Washington • Sen. Mike Lee of Utah was in Jerusalem on Monday as the United States officially moved its embassy there from Tel Aviv, a controversial shift sparking riots that have already killed dozens of people.
The White House said the embassy relocation would allow Israel to determine its own capital.
“May there be peace,” President Donald Trump said in a video statement played at the event.
“It is truly an honor to be here in Jerusalem, the capital of Israel, for the transfer of the United States Embassy from Tel Aviv,” Lee said in a statement. “This is a long overdue recognition of history and reality.
“We continue to hope for peace and longtime stability between Israelis and Palestinians,” the Utah Republican added, “but the U.S. could no longer wait to do the right thing in recognizing the nation’s rightful capital.”
The embassy move, which Trump promised to make in his campaign, brought cheers from Israel, which had long asked for Washington’s official presence to be in Jerusalem, but a swift rebuke from Palestine, which also views the city as a future capital for its own state.
The Associated Press reported that Israeli soldiers had killed dozens of Palestinians along the border between Israel and the Gaza Strip, and thousands were wounded. The AP said it was the bloodiest day in the area since the 2014 war between Israel and Palestinians.
Still, Jared Kushner, Trump’s son-in-law who is Jewish and spoke at the Jerusalem event, praised the move and the president.
“While presidents before him have backed down from their pledge to move the American Embassy once they were in office, this president delivered,” Kushner said. “Because when President Trump makes a promise, he keeps it.”
Sen. Orrin Hatch, R-Utah, called Monday a “special day” and lauded Trump for moving the embassy.
“Today should be seen as an American holiday just as it is an Israeli one,” Hatch said on the Senate floor.
Utah’s Rabbi Benny Zippel of Chabad Lubavitch is “thrilled” with the embassy’s move to Jerusalem, he said Monday. “It’s a great day for the United States of America, for the state of Israel, the land of Israel, and the people of Israel.”

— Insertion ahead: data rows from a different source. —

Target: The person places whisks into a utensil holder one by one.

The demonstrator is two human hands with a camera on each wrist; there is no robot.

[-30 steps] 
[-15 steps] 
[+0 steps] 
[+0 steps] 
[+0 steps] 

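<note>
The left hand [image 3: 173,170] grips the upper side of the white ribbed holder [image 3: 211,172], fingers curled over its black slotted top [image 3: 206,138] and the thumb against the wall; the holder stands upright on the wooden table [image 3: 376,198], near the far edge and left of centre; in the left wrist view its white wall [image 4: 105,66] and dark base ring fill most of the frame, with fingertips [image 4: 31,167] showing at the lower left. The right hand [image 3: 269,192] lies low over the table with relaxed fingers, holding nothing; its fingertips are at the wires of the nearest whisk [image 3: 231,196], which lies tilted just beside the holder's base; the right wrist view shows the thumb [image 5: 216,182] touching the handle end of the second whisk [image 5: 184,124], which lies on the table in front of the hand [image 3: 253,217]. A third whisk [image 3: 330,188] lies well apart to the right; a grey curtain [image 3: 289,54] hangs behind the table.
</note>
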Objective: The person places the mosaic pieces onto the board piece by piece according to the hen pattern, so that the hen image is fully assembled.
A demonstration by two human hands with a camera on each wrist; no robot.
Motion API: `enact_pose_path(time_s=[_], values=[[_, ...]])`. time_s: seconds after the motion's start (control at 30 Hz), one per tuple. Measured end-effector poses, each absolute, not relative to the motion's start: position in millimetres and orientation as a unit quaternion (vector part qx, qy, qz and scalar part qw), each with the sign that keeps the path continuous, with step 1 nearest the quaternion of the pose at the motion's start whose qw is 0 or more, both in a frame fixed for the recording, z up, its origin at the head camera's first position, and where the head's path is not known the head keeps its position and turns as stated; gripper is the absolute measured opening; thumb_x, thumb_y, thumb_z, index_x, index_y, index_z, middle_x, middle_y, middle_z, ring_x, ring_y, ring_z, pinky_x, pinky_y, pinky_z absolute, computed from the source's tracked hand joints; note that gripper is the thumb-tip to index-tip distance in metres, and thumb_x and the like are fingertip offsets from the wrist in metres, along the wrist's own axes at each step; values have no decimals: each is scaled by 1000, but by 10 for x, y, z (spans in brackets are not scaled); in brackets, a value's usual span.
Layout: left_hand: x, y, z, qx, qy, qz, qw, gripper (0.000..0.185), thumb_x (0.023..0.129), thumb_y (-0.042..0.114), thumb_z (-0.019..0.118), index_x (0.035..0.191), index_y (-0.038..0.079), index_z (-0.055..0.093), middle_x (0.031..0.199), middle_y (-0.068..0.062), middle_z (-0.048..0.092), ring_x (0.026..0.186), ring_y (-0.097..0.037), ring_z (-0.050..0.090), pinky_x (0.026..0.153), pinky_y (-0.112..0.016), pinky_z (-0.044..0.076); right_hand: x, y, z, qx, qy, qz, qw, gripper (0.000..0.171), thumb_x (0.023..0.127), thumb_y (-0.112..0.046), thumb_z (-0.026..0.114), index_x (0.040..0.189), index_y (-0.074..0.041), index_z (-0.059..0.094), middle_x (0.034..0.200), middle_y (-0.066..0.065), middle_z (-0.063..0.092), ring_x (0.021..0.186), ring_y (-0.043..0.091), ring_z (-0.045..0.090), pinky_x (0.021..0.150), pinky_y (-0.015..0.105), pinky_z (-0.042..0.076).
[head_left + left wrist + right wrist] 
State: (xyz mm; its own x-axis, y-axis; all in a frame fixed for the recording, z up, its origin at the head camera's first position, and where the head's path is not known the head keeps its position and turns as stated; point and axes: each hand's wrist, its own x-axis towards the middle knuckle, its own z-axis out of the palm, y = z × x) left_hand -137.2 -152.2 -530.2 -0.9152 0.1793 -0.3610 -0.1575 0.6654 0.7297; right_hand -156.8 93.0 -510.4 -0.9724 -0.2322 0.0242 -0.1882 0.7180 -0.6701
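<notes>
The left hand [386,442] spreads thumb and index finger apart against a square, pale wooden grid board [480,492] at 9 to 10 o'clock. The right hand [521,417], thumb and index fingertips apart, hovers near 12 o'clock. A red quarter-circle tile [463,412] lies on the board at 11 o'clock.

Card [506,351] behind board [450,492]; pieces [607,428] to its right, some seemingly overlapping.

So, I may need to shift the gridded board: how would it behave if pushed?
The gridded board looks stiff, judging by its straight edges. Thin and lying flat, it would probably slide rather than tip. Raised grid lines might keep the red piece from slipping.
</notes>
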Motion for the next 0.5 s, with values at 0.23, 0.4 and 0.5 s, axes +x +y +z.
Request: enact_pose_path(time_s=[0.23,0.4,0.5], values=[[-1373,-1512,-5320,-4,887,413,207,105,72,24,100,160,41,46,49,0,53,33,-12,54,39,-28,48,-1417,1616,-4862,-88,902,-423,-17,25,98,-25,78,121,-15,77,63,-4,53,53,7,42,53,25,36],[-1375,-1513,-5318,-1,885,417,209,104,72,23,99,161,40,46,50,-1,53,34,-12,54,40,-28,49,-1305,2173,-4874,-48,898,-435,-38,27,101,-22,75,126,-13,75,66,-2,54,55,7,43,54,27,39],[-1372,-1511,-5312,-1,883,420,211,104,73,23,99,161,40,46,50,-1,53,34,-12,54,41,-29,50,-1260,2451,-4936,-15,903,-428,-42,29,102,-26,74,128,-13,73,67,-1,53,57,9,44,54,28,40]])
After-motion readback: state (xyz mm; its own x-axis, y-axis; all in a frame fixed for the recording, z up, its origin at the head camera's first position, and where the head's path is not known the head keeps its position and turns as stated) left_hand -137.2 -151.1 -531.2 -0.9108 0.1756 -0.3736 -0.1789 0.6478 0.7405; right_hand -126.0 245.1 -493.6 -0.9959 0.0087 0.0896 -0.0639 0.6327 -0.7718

Judaism has recognized Jerusalem as Israel’s capital for more than “3,000 years now,” Zippel said. “The fact that the U.S. has chosen to move the embassy where it should have been all along is very encouraging to me.”
Cantor Wendy Bat-Sarah of Congregation Kol Ami in Salt Lake City agrees that Jerusalem is the “spiritual center of the Jewish people.”
Jews pray daily for the “peace of Jerusalem and of the world,” the cantor wrote in an email. “It is incumbent on each individual and on the governments that represent us to create a peaceful world.”
The embassy shift “has been joyous for some and very divisive and painful for others,” Bat-Sarah said. “My hope is that this building, located along the former ‘no man’s land,’ can be a place of meeting for farsighted leaders who are willing to take unimaginable risks for the benefit of all humankind.”
Shuaib Din, imam at the Utah Islamic Center in Sandy, said the embassy move is “more symbolic than anything else.”
But symbolism matters, the Muslim leader noted. “It shows that the U.S. is not a neutral broker — and probably never has been — in the Israeli-Palestinian conflict.”
Over the weekend, former Republican presidential candidate Mitt Romney, who is running for a U.S. Senate seat in Utah, tweeted his displeasure with one of the participants in the embassy ceremony.
Robert Jeffress, a Texas Baptist pastor who once called Romney’s Mormon religion a cult, offered a prayer at the event.
“Such a religious bigot,” Romney said, “should not be giving the prayer that opens the United States Embassy in Jerusalem.”
Salt Lake County Councilwoman Jenny Wilson, the Democratic candidate seeking the Senate seat in Utah, echoed the concerns of her GOP opponent.
”The Trump administration,“ she said, “should not provide a platform for someone with a record of hateful speech and bigotry.”
Lee’s office said Monday he was unavailable for an interview and his representatives did not respond to a question about Jeffress.
Lee tweeted a photo of him eating a meal with Sens. Ted Cruz of Texas, Dean Heller of Nevada and Lindsay Graham of South Carolina along with Kushner and Ivanka Trump, the president’s daughter.
Reporter Peggy Fletcher Stack contributed to this story.